Episode 3: My Family Writes a Will
Hi everyone, I hope you’re doing as well as you can. This week’s poem takes us into a family during the years-long process of drafting and writing a will, which in turn, requires a hovering awareness of death. This family’s experience asks us to redefine what hovering means, and how we choose to greet something that we’ve been taught to fear or feel uncomfortable about. It emphasizes the need to make space for conversations, thoughts, feelings, and emotions well in advance of death.

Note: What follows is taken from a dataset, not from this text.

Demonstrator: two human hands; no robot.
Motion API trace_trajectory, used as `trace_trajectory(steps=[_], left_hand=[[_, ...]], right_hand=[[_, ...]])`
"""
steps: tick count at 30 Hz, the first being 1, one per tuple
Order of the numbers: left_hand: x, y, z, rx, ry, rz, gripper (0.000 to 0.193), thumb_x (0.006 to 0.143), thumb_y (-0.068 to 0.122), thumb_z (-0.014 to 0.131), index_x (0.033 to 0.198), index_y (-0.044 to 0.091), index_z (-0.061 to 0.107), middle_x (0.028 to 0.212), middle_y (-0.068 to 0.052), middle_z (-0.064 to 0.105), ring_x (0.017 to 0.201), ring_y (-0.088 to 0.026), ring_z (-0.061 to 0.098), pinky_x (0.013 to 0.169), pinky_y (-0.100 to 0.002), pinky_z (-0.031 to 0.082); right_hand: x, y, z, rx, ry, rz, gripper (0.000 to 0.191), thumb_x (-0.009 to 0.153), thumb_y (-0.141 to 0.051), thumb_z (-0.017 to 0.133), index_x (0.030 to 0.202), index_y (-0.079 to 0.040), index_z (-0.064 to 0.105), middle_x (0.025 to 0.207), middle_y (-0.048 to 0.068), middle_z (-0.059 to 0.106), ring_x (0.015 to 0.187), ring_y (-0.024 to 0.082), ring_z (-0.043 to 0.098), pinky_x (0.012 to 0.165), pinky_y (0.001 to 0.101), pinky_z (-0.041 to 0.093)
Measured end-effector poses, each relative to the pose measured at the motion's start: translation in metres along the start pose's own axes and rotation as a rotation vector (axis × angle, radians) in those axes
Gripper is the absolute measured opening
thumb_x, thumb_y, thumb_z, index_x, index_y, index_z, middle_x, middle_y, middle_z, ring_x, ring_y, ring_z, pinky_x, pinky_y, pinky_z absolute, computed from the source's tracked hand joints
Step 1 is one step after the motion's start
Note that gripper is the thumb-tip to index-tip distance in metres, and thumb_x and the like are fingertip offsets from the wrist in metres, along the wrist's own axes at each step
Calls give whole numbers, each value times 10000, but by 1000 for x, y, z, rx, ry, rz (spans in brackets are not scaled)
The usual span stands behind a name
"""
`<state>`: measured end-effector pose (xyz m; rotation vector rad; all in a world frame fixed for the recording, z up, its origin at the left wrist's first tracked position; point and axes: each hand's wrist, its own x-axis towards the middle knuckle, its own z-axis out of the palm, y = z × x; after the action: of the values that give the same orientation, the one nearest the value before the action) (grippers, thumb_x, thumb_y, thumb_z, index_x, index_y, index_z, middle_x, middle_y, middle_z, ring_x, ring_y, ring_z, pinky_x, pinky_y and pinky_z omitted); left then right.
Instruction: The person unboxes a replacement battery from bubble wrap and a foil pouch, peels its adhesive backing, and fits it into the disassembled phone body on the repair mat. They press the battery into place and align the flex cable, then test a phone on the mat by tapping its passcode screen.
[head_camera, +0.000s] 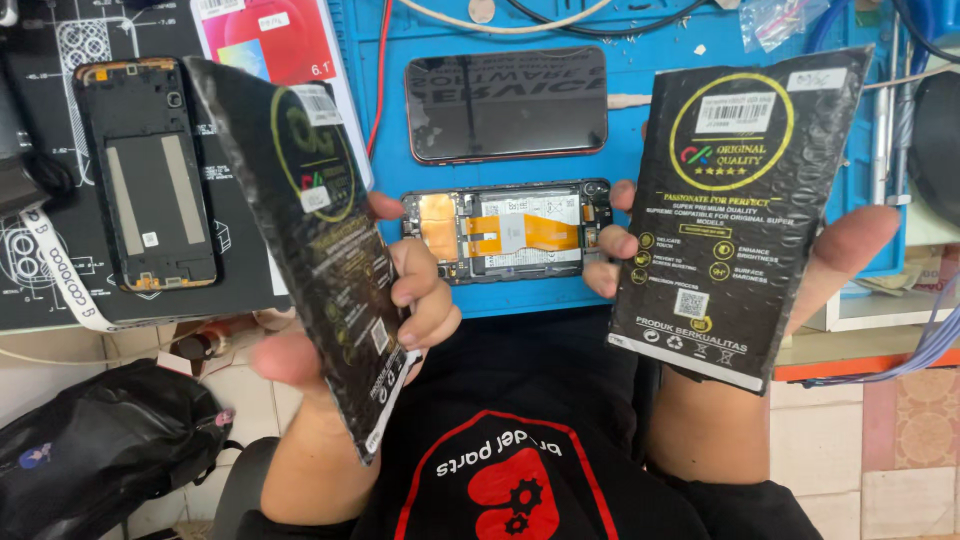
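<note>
Left hand (400, 310), right hand (830, 260), each gripping black pouches (735, 200)

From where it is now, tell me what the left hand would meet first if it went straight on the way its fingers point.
Likely the opened phone on the blue mat; the left hand, gripping a black packet, has fingers aimed at it, though depth is unclear.

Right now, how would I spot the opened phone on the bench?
Find the blue mat on the bench. Between the two hands lies the opened phone, below a dark phone lying screen up. Unlike that one, it shows orange ribbon cables and bare metal parts inside.
</note>
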<state>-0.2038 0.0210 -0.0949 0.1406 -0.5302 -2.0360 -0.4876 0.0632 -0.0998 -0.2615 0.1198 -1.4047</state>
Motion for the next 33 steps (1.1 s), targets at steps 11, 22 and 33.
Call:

I’ll share it with you now:
Shadows cake the air that trails our bodies—
wool cloaks slithering
up
the backs of couches and kitchen chairs,
across
the walls and down the stairs.
It’s taken us years to carefully
craft
this type of clay—to
think of
editing
phrases and
transcribing
conversation, need, and hope
as treasured decay.
And to
believe
that death cannot
overstay,
because this will we’re
writing
is more like paper mache.
Not one of us is presently
dying.
Our shadows, rich black soil berths on the floor beneath each step,
are not deathbeds
waiting
for us to
fall
backward on our heads.
Though seemingly dark, body-shaped coffins,
shadows are, rather, a place for life’s quiet, rebirth, rest, and growth
because, if we
love
death thoroughly, they will
say:
by the love you’ve
left,
I’m deeply impressed,
by not
fearing
me, I
offer
you the sea, or perhaps a tree,
or anywhere else you wish to be
free.
Breathe the words in. What do they make you feel or think? How did they connect with your senses? What colours or symbols did you notice? What meaning did you draw? Metaphors? Interpretations? Clarity? Messages?